Shares are hitting new 52-week lows in the sessions, despite Canada Goose reporting fourth-quarter earnings of 9 cents per share, 5 cents ahead of expectations Wednesday morning. However, revenue of C$156.2 million missed expectations for C$156.8 million. Management provided a three-year outlook that includes "at least" 20% revenue growth and 25% earnings growth, but that's down big from this year's 40.5% revenue growth and earnings growth of 61.9%.
Is Canada Goose a bad company? No. But it happened to report a revenue miss ahead of its slowest quarter and issue guidance that is not being well received. Also, the retail industry is getting destroyed right now and sentiment couldn't be worse. Essentially no one wants to own retail right now -- Canada Goose stock included. Just look across the space, with Abercrombie & Fitch (ANF) - Get Report , American Eagle (AEO) - Get Report , Dick's Sporting Goods (DKS) - Get Report and others getting smacked.
So what now? Let's look at the charts.
Trading Canada Goose Stock
Canada Goose is a high-growth retailer that's now running into some serious trouble on the charts. After spiking back from its December lows near $40 and rallying to almost $60 in February, GOOS stock has been putting in a series of lower highs. The 200-day moving average turned into resistance in late-April, with the 20-day and 50-day moving averages joining in on the resistance party earlier this month.

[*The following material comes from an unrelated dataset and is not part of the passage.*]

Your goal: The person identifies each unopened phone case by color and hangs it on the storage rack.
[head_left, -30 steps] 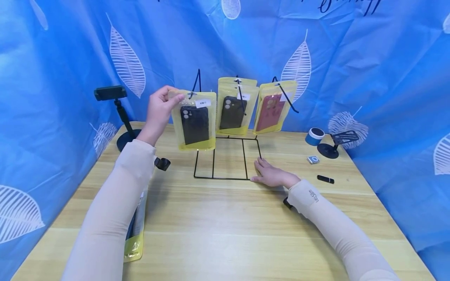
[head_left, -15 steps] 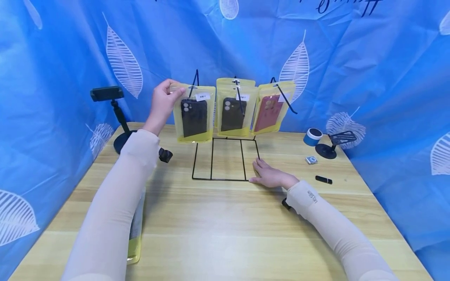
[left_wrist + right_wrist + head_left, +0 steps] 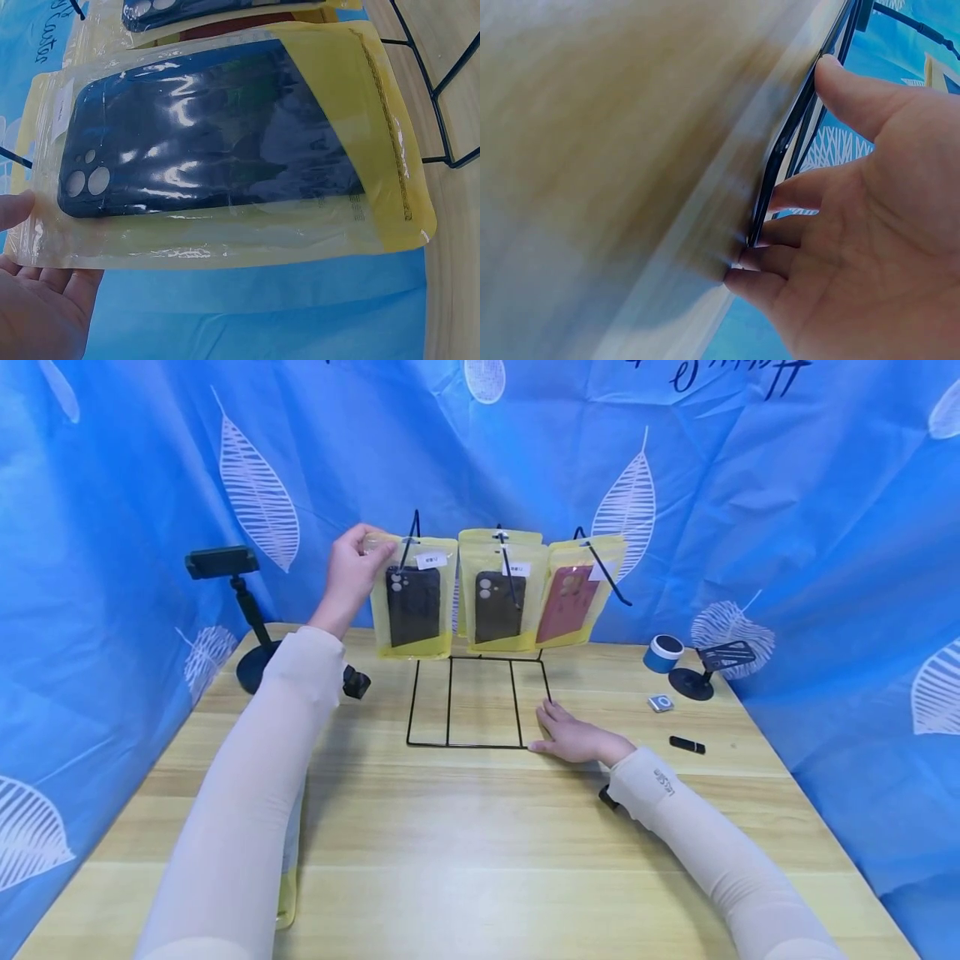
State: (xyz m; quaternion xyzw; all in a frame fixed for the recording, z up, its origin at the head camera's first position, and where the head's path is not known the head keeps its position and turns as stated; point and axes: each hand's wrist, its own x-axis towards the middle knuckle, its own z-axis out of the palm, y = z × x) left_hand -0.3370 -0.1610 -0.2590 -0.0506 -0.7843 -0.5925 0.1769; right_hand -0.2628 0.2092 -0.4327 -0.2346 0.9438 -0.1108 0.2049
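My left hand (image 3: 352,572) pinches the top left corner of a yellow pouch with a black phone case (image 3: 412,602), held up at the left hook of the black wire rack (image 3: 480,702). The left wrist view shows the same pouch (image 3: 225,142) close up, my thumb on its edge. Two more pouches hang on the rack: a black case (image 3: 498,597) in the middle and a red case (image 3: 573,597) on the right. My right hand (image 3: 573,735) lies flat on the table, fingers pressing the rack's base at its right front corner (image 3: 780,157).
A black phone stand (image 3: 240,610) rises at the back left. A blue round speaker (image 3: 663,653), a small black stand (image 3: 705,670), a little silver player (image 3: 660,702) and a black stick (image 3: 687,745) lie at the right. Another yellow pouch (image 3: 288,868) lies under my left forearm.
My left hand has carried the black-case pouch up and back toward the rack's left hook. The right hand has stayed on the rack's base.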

Shares continued to bounce along ~$47.50 support, but there were signs pointing to trouble. The lower highs were the first sign and the moving averages were the second. Regarding the latter, not only did they begin acting as resistance, but they also began trending lower. That said, uptrend support (purple line) was guiding Canada Goose stock into a multi-month wedge, telling investors that they could expect a big move in the share price when it eventually broke. We just didn't know the direction -- until Wednesday.
With the fall, shares are tumbling into no man's land. GOOS stock dropped below all sorts of support levels, blowing through the 2019 and December lows, as well as prior channel support (blue line) near $37.50. Simply put, this one is being hammered and there's no telling what level will step in to save it.
The last time we saw this much volume came in mid-February. Canada Goose stock suffered a two-day decline before bouncing on the third day. Will that happen again? It's tough to say. All I know is, GOOS stock is not giving investors the all-clear right now.
I would give the stock a few more days to see if and where it bottoms. That would give the stock a chance to exhaust the selling and see where buyers come in. On a rebound, I want to see how Canada Goose stock does with the $37 to $38 area. In other words, I want to see if it can reclaim this area so it will act as support, or if a rebound to it acts as resistance. If it's the latter, a retest of the 2019 lows will be on the table.
This article is commentary by an independent contributor. At the time of publication, the author had no positions in the stocks mentioned.